There is a person in my life (family member) who today, I realized that I cannot tell when we are going out of town, on vacation, etc.... EVERY TIME I tell her that we'll be gone during this time, etc... this person will say something like, 'oh really' and will change the subject. Then, it never fails; 1-2 days before we leave for that trip, she'll call up and go on and on about some emergency she's having. It's either her car has mechanical troubles, or she's deathly ill and needs help...something that requires our money, attention or help.

We've had to cancel a trip before because she was supposedly deathly ill...but when I went to visit her, she was miraculously cured. This happens every time without fail. My husband finally told me to stop telling her. Sure enough, the times we went for a simple, 3 day road trip, no calls...nothing. If she doesn't know about it, she doesn't call or have a fake emergency.

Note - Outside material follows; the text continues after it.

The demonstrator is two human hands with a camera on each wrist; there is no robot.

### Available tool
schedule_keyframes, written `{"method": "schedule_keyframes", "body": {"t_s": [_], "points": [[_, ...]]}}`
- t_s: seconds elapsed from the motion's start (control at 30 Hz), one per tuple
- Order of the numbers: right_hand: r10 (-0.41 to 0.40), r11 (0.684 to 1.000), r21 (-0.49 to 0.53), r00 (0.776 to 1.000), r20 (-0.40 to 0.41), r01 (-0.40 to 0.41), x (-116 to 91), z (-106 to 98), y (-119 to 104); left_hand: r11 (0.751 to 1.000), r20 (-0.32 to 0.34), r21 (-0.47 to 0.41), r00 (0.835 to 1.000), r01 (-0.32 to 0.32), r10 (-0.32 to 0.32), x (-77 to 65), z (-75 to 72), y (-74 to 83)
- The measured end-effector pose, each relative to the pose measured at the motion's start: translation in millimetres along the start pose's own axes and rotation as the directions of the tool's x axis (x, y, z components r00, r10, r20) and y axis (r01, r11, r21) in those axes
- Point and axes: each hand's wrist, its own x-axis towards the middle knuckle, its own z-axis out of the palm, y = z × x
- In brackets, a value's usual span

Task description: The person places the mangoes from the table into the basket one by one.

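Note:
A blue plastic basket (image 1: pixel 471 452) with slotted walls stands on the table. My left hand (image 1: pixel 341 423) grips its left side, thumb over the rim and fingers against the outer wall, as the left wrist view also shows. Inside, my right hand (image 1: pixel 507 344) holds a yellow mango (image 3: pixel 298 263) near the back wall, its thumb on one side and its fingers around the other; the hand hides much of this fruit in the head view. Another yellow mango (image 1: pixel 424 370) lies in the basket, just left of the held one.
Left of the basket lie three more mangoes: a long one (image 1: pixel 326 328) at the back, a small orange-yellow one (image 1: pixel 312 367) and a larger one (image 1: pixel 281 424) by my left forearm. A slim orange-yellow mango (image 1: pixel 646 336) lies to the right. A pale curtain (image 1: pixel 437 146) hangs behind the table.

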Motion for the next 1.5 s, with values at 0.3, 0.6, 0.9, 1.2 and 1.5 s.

The times that I told her we can't help and went on our trip anyway, she would try to guilt trip us and make us feel bad that we're on a trip. And all we do is take fishing trips, which she hates, so it's not like she wants to go...I swear, she just wants to ruin our trip.

What the heck is wrong with someone like this? It can't be jealousy, because she just came back from a week long trip up north to see her friends! Is it just pure meanness? I know for a fact that this person has been diagnosed with BPD so could it be one of those traits?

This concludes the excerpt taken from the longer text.